**Exercise requirements:** For the entries that follow, restate word for word the line containing "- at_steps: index", the line containing "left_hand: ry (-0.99", and every line that lies between them.

**Records from a data source:**
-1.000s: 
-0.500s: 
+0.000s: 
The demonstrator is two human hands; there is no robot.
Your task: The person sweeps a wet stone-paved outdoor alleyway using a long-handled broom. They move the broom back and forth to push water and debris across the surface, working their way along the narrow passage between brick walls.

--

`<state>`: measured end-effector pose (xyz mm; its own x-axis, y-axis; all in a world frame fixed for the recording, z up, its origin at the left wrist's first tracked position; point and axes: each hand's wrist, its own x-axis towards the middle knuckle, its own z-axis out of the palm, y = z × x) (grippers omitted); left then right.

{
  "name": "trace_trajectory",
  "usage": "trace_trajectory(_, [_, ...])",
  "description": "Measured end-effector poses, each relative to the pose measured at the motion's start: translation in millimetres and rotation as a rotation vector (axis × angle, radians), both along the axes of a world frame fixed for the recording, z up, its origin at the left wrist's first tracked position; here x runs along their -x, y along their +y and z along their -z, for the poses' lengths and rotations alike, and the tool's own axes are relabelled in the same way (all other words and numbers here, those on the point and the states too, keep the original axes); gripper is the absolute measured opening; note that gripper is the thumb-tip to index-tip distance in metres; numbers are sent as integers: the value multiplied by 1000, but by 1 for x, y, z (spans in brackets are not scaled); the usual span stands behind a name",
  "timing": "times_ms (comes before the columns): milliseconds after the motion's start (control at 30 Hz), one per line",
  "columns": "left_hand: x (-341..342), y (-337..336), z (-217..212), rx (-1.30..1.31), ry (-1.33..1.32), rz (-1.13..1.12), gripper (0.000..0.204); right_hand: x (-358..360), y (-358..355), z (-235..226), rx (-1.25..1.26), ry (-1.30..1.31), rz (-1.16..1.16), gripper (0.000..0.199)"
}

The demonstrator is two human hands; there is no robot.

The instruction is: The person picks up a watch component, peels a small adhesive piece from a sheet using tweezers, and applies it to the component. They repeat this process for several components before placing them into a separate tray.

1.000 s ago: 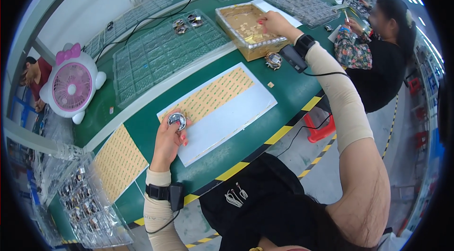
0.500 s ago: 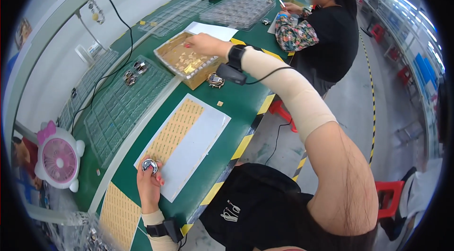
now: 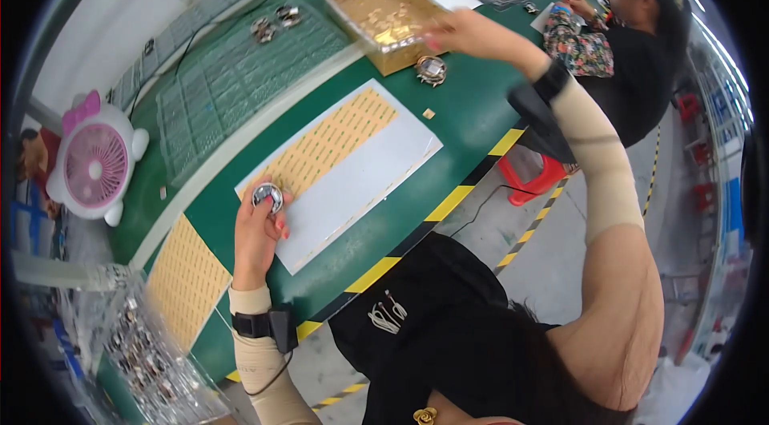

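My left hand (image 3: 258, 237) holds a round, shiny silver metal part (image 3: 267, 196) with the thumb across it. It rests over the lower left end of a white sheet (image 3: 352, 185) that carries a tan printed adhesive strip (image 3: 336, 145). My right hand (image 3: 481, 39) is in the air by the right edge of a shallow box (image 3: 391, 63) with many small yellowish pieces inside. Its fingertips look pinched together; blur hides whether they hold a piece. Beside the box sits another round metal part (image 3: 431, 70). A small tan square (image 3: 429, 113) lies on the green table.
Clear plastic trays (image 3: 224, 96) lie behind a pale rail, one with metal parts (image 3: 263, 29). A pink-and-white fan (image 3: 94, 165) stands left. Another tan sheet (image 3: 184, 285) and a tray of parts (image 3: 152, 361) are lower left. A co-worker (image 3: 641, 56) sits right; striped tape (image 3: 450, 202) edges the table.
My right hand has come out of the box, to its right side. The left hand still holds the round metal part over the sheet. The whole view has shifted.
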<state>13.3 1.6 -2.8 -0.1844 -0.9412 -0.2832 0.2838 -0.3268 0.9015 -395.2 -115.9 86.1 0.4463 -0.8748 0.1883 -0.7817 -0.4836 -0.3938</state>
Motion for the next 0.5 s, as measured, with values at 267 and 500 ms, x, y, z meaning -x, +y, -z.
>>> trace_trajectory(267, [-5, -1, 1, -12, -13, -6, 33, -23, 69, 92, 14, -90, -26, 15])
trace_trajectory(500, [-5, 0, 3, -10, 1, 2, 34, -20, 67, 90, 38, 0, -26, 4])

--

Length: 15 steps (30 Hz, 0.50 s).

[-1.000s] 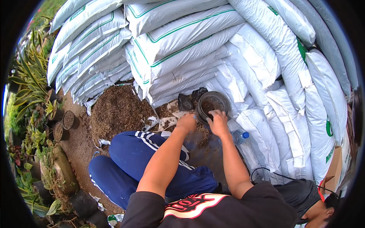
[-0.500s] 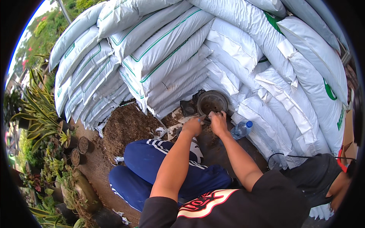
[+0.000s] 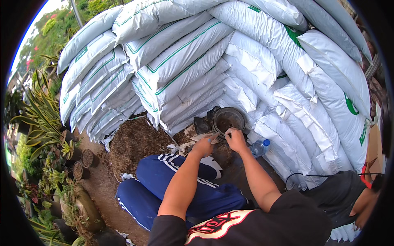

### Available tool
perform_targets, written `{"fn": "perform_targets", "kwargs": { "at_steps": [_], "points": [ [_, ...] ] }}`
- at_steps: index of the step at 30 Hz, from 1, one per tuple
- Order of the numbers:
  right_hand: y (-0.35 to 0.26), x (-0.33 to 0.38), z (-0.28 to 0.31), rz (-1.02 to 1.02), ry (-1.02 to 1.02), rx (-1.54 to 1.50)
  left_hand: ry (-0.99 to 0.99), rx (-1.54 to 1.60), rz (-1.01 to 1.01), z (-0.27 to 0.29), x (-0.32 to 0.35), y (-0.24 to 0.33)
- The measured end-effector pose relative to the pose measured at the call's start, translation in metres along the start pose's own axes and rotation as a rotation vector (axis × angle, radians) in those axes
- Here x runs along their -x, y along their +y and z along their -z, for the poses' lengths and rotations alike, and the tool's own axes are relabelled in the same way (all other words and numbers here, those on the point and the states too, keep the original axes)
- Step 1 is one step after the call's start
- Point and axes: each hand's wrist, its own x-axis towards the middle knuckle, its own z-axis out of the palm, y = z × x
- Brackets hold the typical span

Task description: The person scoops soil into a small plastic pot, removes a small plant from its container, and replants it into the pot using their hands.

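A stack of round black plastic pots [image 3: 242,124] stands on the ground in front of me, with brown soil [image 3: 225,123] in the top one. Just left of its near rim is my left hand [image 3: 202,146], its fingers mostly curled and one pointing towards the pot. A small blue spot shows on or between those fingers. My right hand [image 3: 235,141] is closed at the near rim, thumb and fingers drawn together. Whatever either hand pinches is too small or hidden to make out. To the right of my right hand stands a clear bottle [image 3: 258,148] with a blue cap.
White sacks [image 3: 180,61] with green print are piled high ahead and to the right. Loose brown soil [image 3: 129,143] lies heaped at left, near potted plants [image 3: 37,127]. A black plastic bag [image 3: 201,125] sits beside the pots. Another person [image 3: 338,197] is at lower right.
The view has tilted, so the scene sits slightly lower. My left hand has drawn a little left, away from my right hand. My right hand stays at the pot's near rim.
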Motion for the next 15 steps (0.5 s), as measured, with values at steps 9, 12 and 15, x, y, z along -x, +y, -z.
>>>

**Answer section:**
- at_steps: index of the step at 30 Hz, from 1, one per tuple
- Order of the numbers:
  right_hand: y (-0.35 to 0.26), x (-0.33 to 0.38), z (-0.28 to 0.31), rz (-1.02 to 1.02), ry (-1.02 to 1.02), rx (-1.54 to 1.50)
  left_hand: ry (-0.99 to 0.99), rx (-1.54 to 1.60), rz (-1.01 to 1.01), z (-0.27 to 0.29), x (-0.32 to 0.35), y (-0.24 to 0.33)

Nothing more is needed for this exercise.